- [TASK REQUIREMENTS]: Please quote the material exactly, every line of it.

:::

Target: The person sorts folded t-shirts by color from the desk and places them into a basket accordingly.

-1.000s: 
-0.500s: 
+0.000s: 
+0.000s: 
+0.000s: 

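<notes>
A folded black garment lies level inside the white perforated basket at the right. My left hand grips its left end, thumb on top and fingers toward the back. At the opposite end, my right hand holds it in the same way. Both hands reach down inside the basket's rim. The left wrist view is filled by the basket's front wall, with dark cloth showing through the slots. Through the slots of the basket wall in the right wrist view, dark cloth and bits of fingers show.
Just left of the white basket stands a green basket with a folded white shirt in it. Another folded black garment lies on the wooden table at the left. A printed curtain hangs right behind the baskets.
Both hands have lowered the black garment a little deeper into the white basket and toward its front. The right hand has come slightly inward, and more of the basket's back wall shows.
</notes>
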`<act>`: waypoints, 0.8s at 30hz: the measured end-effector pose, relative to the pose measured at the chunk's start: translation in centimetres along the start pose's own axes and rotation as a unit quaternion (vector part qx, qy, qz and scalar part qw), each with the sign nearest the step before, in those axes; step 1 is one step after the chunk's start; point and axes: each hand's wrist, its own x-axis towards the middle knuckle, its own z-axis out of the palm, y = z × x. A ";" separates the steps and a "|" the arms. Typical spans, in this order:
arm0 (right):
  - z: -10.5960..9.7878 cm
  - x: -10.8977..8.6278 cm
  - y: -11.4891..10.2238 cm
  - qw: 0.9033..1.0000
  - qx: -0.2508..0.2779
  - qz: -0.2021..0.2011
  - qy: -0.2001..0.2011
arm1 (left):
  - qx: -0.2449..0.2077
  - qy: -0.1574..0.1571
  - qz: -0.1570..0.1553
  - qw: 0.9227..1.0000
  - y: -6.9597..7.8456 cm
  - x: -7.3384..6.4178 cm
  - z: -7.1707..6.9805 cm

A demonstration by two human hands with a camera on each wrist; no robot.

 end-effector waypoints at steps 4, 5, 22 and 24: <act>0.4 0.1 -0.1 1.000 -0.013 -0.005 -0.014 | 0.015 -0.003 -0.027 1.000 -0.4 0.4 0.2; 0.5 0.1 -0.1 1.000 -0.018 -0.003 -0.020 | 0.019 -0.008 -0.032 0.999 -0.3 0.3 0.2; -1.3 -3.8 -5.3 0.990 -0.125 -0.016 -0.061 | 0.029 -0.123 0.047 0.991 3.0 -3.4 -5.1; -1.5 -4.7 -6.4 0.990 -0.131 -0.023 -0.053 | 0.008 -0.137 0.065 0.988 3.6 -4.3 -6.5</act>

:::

- [ANSWER AREA]:
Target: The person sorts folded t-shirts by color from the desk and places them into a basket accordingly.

-1.000s: 
-0.500s: 
+0.000s: 
+0.000s: 
+0.000s: 

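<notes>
A folded black garment lies level inside the white perforated basket at the right. My left hand grips its left end, thumb on top and fingers toward the back. At the opposite end, my right hand holds it in the same way. Both hands reach down inside the basket's rim. The left wrist view is filled by the basket's front wall, with dark cloth showing through the slots. Through the slots of the basket wall in the right wrist view, dark cloth and bits of fingers show.
Just left of the white basket stands a green basket with a folded white shirt in it. Another folded black garment lies on the wooden table at the left. A printed curtain hangs right behind the baskets.
Both hands have lowered the black garment a little deeper into the white basket and toward its front. The right hand has come slightly inward, and more of the basket's back wall shows.
</notes>
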`<act>`: waypoints, 0.8s at 30hz: the measured end-effector pose, relative to the pose measured at the chunk's start: translation in centimetres along the start pose's own axes and rotation as a unit quaternion (vector part qx, qy, qz and scalar part qw), each with the sign nearest the step before, in those axes; step 1 is one step after the chunk's start; point and axes: each hand's wrist, its own x-axis towards the middle knuckle, its own z-axis out of the palm, y = z × x. A ";" separates the steps and a "|" the arms. Typical spans, in this order:
arm0 (right):
  - z: -10.5960..9.7878 cm
  - x: -10.8977..8.6278 cm
  - y: -11.4891..10.2238 cm
  - qw: 0.9033..1.0000
  - qx: -0.2508..0.2779
  - qz: -0.2021..0.2011
  - qy: -0.2001..0.2011
arm1 (left):
  - qx: -0.2449..0.2077
  - qy: -0.1574..0.1571
  - qz: -0.1570..0.1553
  - qw: 0.9227..1.0000
  - y: -6.9597..7.8456 cm
  - x: -7.3384..6.4178 cm
  - z: -7.1707..6.9805 cm

A demonstration by two human hands with a camera on each wrist; no robot.

 end-effector waypoints at steps 4, 5, 22 and 24: <act>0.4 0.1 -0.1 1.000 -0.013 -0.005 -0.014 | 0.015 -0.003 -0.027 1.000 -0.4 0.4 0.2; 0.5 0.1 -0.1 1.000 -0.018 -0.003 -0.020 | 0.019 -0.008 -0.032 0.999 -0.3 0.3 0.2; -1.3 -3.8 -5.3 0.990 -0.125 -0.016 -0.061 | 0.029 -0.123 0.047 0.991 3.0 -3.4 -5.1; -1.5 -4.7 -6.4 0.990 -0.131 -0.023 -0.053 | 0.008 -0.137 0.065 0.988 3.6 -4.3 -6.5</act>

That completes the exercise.